The prosecutors’ statements were far from an exoneration of the mayor. As with the James Comey press conference this summer on the Hillary Clinton email investigation, where the FBI director’s harsh language about the Democratic nominee made bigger headlines than his decision not to charge her, the Kim and Vance statements could be used as evidence against de Blasio in the court of public opinion.

That’s a little worrying: Prosecutors aren’t supposed to be the arbiters of right and wrong. They’re supposed to charge and try people for breaking the law and leave those whom they don’t charge alone. It’s dangerous to invest those offices with some deeper wisdom or authority to pass judgement on the people we duly elect to lead us.

No Backspace is City Limits' blog featuring a recurring cast of opinion writers passionate about New York people, policies and politics. The views expressed here aren't necessarily those of City Limits. Click here to read more.

De Blasio will, however, very likely be elected again. The smart money was already on him, and today’s news tilts the odds even more in his favor.
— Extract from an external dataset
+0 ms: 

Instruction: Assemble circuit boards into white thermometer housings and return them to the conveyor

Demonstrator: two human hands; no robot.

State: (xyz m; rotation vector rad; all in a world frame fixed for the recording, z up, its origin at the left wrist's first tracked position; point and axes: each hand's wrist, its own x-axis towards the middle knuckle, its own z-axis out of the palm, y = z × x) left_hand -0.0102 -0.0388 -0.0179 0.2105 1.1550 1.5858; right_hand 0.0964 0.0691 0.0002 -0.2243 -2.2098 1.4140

As Bradley Tusk, the former Bloomberg adviser who has been recruiting Democrats to run against de Blasio, said Thursday, “Although the city deserves far better than this, the people best positioned to succeed in a Democratic primary are now unlikely to run, and we should therefore expect four more years of Bill de Blasio.” Paul Massey, the Republican real-estate magnate best positioned to challenge de Blasio in November, warned on Thursday that he’ll be reminding voters about the corruption investigation as the election approaches. Massey has the money and time to make inroads against the incumbent but he faces a huge registration disadvantage in a city where—with Donald Trump taking a jagged axe to the ideals and programs New Yorkers hold dear—the Republican brand is a concrete block sinking in the deepest part of the East River.

“We have been confident from the moment these reviews began that the actions of the mayor and our administration have always been within the law. The United States Attorney and Manhattan District Attorney have now put to rest any suggestion otherwise,” said Eric Phillips, a City Hall spokesman, in a statement. “We thank these prosecutors’ offices for conducting what were clearly diligent and exhaustive reviews – and for making public the conclusions of these probes. New Yorkers deserve honest, progressive government. With this mayor, they will always get it.”

The prosecutors have spoken, and the court of public opinion will render its decision in under eight months’ time. Yet neither one is really equipped to answer the deeper question of whether what de Blasio did was right. It’s not a simple question: De Blasio’s defenders will argue that he only did what many other officials have done, and that he had even more justification to do so given the enmity he endured from some powerful players from day one. A noble mission, they’ll say, requires a street fight now and then.

But while being a progressive doesn’t have to mean going limp or turning the other cheek, it does require recognizing that the principles behind campaign finance laws are worth defending as much as other beliefs, and that the mere appearance of impropriety can undermine the faith in government that is indispensable to the progressive program. Is that standard of conduct fair, when the Mike Bloombergs of the world can spend as much as they want and forever be deemed “incorruptible”? No. But progressives have to accept that they will be graded—by their own allies—on an exacting curve.

The mayor’s own actions over the past several months suggest a recognition that, while never breaking the law or even breaking from what might be standard political practice, he miscalculated the tradeoff between means and ends. As his 2017 campaign has ramped up, de Blasio has been seeking smaller donations. He long ago ended the Campaign for One New York nonprofit that was at the center of the allegations about quid pro quos.

On those scores at least, he is closer today to the mayor progressives deserve than he was before. That’s not much of a break, but it’ll have to do.